Todos os açorianos têm uma história de marítima aflição. Ok. Tudo bem. Muitos açorianos têm pelo menos uma história de marítima aflição. De um dia em que o mar virou e uma pessoa se obrigou a aguentar, com a dignidade máxima, numa embarcação, entre vagas e enjoos e pavores. Em que uma pessoa, sabendo, pela estatística, que seria improvável o naufrágio, não deixou de pensar nisso, tal a zanga do mar e o sentimento de insignificância no oceano. Acontece e aconteceu a quem, por rotina, pela profissão, por ligações familiares e afectivas, tem de atravessar, com frequência, o canal ou a quem seguiu em viagem de passeio na costa de uma das ilhas, sem imaginar que o passeio podia transformar-se numa notícia da Lusa. Falava-se disso no outro dia numa “mesa de amigos”, com gente de São Miguel, de Santa Maria, do Pico e das Flores, no Central Pub, em Vila de Porto, depois de uma sessão em que se celebrou Pedro da Silveira.
Há umas semanas, em casa do Joel Neto e da Marta Cruz, na Terra Chã, Terceira. Estávamos à conversa na cozinha, trilhando assuntos diversos, provando uns croquetes de alcatra. Súbito, a porta e os móveis começaram a tremer. O Joel assinalou calmo: - Olha, um sismo. Quando digo calmo, digo quieto, sem levantar a voz, mas também sem desvalorizar a ocorrência. Nós, na mesa, olhámos, sentimos, reconhecemos, durante uns segundos, poucos, a evidência do tremor. A ocorrência passou e nós continuámos a conversa. Não digo como se nada fosse. Digo como se não fosse decisivo cada um ir para o seu canto mais seguro.

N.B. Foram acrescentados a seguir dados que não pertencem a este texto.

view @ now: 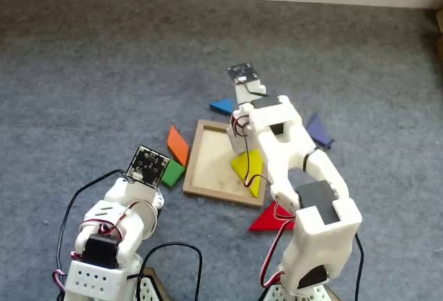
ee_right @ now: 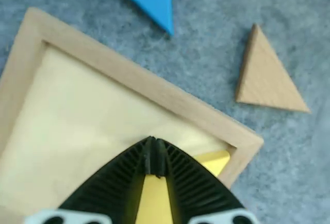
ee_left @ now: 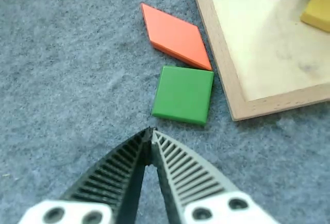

Quando cheguei ao Corpo Santo, encontrei na net a notícia: “O Centro de Informação e Vigilância Sismovulcânica dos Açores informa que às 21:56 do dia 14 de maio foi registado um evento com magnitude 2,4 (Richter) e epicentro a cerca de 3 km a NW de Terra Chã”. O sismo foi, segundo o relato, sentido nas freguesias de Terra Chã, Conceição, Santa Luzia, São Pedro e São Bartolomeu. Nas redes sociais, distribuíam-se variações do post-tipo: “Alguém sentiu?” Nas caixas de comentários, as respostas e as pistas. Aqui sim, aqui não, aqui mais ou menos. A sensação de haver uma terapia de grupo era notória. Estes ilhéus, sujeitos à força de algo que os transcende, como que se amparavam através da partilha e, algumas vezes, através do humor. Antes saíam de casa e falavam uns com os outros, muitas vezes de pijama. Agora tudo acontece nas redes sociais - e, tendo em contas as horas da noite, também de pijama. Uns dias depois, ao assistir ao telejornal da RTP Açores, fiquei a saber que, noutra ilha, São Jorge, num espaço de uma semana, foram registados mais de mil e seiscentos sismos. Sim, mais de mil e seiscentos, no contexto de uma situação de agitação que levou a que fosse decretado o nível máximo de alerta vulcânico.
Aos que dizem que a açorianidade não existe, que é uma ficção estimulada por escribas indolentes e que é a mesma coisa viver nas ilhas açorianas e viver no interior português posso dar o exemplo dessas experiências que distinguem os insulares deste arquipélago dos continentais. Há quem, não sendo destas ilhas ou não vivendo aqui, traga experiências com algumas rimas. Mas cá é mais frequente. Tem-se falado muito de rankings a propósito dos Açores e dos seus indicadores de desenvolvimento. Então diga-se: no ranking dos sustos com a Natureza estamos bem acima da média.